Мне еще очень многому надо учиться.

Теперь уже в новой роли. Которая, надеюсь, тоже не последняя…

«Мне бы стать бы синей-синей птицей…» – поет Владимир Маркин из моего старого приемника. Который все еще нужен. Который все еще служит верой и правдой.

У нас еще много работы.

И приемник мигает мне своими синими глазами…

Соседи

Мы переехали в Новосибирск, когда дети были еще маленькими: пять лет да четыре года. После большой трехкомнатной квартиры в Прокопьевске двухкомнатная запущенная хрущевка казалась крохотной и неуютной.

Но в молодости все проблемы решаются легко и просто. Это же Новосибирск! А здесь перспективы для роста! Карьера! А у мужа еще и поэтическая слава. Ведь, живя в Кемеровской области, издать книгу в Новосибирске в то время было невозможно. И первый сборник должен был вот-вот появиться.

Из всех пожиток у нас был диван, четыре книжных полки и кухонный гарнитур. Купили в редакции по блату. Связки книг и нехитрые детские вещички. Всё. Начало новой жизни.

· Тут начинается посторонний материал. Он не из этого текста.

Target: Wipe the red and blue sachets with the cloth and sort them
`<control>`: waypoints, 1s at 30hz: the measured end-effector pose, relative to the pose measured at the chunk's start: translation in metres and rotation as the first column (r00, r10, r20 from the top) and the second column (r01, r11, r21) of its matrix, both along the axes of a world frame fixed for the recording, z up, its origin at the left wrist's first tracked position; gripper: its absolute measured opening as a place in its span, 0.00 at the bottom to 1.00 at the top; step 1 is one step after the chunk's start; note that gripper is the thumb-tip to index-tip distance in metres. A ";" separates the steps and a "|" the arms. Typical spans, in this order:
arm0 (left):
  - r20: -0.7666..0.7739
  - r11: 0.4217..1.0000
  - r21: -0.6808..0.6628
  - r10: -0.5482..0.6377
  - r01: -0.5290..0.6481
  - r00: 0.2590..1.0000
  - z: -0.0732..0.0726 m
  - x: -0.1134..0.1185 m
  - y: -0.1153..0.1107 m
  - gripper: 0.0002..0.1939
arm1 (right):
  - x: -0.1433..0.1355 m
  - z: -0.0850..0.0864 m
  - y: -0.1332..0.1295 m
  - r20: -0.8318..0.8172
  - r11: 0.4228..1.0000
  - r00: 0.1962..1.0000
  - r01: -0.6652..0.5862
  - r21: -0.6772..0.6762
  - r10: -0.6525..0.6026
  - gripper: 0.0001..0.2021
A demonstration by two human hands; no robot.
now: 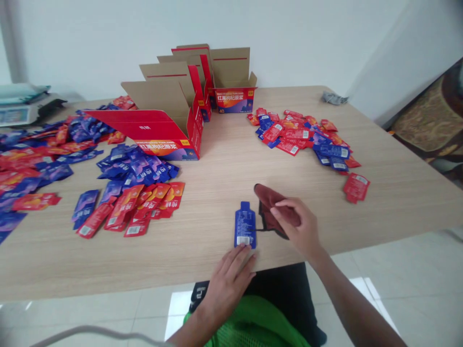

В первый же вечер, когда дети разыгрались, услышала стук по батарее. Ничего не поняла. Затем после смеха детей звук снова повторился. И так несколько раз. Я не могла взять в толк, что это за сигналы. Ближе к вечеру в дверь постучали. На пороге стоял кругленький моложавый мужчина лет сорока.

– Я ваш сосед. Ваши дети очень шумят. Прошу их успокоить.

Я пыталась сказать, что это малыши. Они сидеть тихо не умеют, да и ни к чему это.

В ответ было:

– Пусть сидят и катают друг другу мяч. Какая вы мать, если не можете успокоить детей!

Я пыталась что-то говорить, извиняться.

Это было только началом. Сосед стал нашим кошмаром.

Мы всё делали не так.

Постиранное белье капало с балкона.

Вода в кране слишком шумела.

Холодильник очень гудел.

Мы громко разговаривали.

Наша собака лаяла.



Вначале я интеллигентно оправдывалась. Потом начала отвечать. Кратко и грубо.

Моя мама, приехав погостить к внукам, была с ним более резка. Она взяла веник и гаркнула: «Пошел отсюда, а то сейчас веником поддам!»

Самое страшное было, когда приехал мой папа-фронтовик. Он в конце жизни очень плохо засыпал. У него болели ноги, простуженные на войне. Он маялся, ворочался, растирал ноги мазью. И вот, когда он только задремал, его разбудил телефонным звонком сосед. А потом он появился сам. Мол, в туалете громко шумит вода.

Я впервые наорала на него. Уже не сдерживаясь.

Каждый день я мечтала о том, чтобы сосед уехал, переселился, исчез из моей жизни навсегда.

Жена соседа Нина была его бледной тенью. Она вяло поддакивала, когда он скандалил, иногда приходила сама, просила: Ловцов ругается, не могли бы вы потише…

Удивительно. Я так и не знаю, как звали соседа. Он остался в моей памяти как Ловцов.

Письма из ЖЭУ, точнее его заявления о нашем недостойном поведении, мы получали регулярно. Приходили и делегации, которые проверяли, смотрели, замеряли уровень шума воды и холодильника и просили: «Пожалуйста, как-нибудь уж решите с ним. Завалил своими кляузами».

Я бы не стала сейчас вспоминать соседа и тот кошмар, если бы не удивительная история, случившаяся в конце нашего с ним знакомства.

Я допоздна работаю. Ночью как-то особенно хорошо пишется. Тишина в доме, покой в душе и в мыслях помогают рождаться словам.

Я писала.

Вдруг на пороге появилась соседка Нина. Как она вошла – я даже не успела подумать.

– Наташа, я хочу у вас попросить прощения. За все, что мы сделали плохого для вас. Я знаю, как мы вам мешали нормально жить. Простите меня. – И она так же бесшумно и таинственно исчезла, как и появилась.

Я посмотрела на часы. Было где-то половина второго.

Утром другая соседка сообщила, что ночью, как раз в половине второго, Нина умерла.